* _YOUR TASK_
Which lines below hold the word "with"? Report each one.

* _SUPPLIED MATERIAL_
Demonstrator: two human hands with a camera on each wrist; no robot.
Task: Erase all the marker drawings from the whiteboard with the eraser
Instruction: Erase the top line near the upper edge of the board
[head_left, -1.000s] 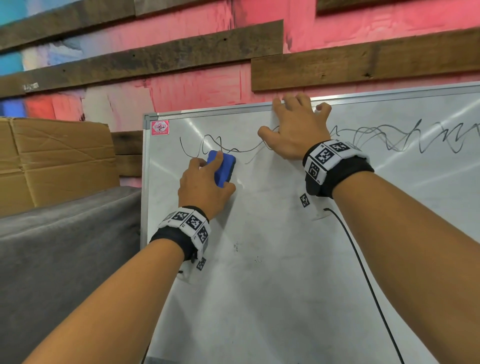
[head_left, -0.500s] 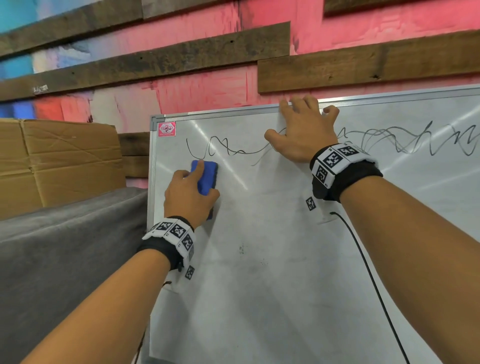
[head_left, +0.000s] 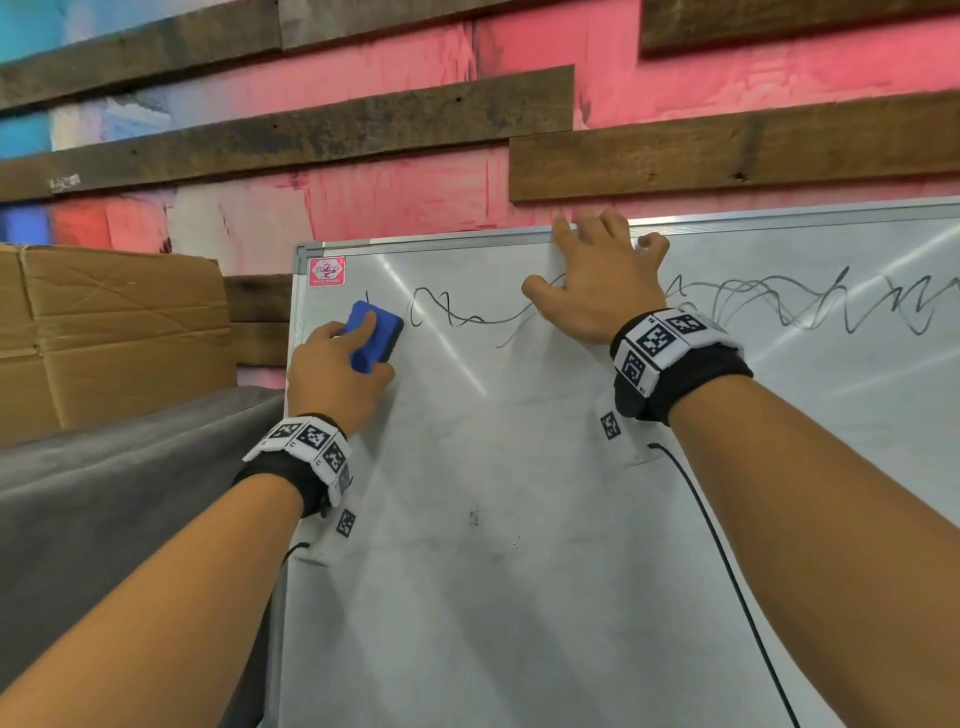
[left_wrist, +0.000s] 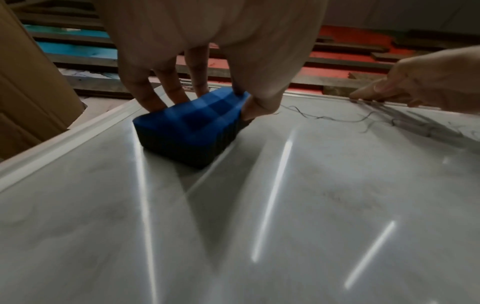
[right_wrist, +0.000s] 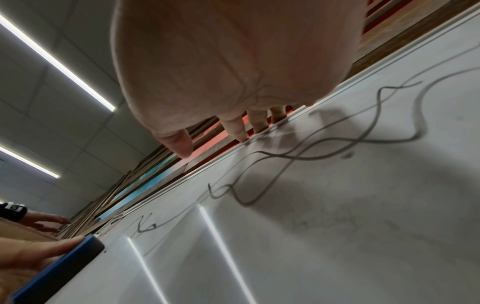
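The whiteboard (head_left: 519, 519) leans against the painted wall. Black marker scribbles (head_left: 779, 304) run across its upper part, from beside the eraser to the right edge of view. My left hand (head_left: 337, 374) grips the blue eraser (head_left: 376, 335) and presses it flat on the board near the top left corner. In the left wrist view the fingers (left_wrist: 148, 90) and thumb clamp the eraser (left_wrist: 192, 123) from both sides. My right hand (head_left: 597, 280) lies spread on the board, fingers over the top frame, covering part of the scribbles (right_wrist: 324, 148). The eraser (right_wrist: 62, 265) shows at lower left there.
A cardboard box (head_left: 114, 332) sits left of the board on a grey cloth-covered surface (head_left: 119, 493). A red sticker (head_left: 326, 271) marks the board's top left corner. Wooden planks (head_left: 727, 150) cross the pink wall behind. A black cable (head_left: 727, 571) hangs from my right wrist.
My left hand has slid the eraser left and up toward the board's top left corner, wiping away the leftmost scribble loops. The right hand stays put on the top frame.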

* _SOLUTION TO THIS TASK_
Demonstrator: two human hands with a camera on each wrist; no robot.
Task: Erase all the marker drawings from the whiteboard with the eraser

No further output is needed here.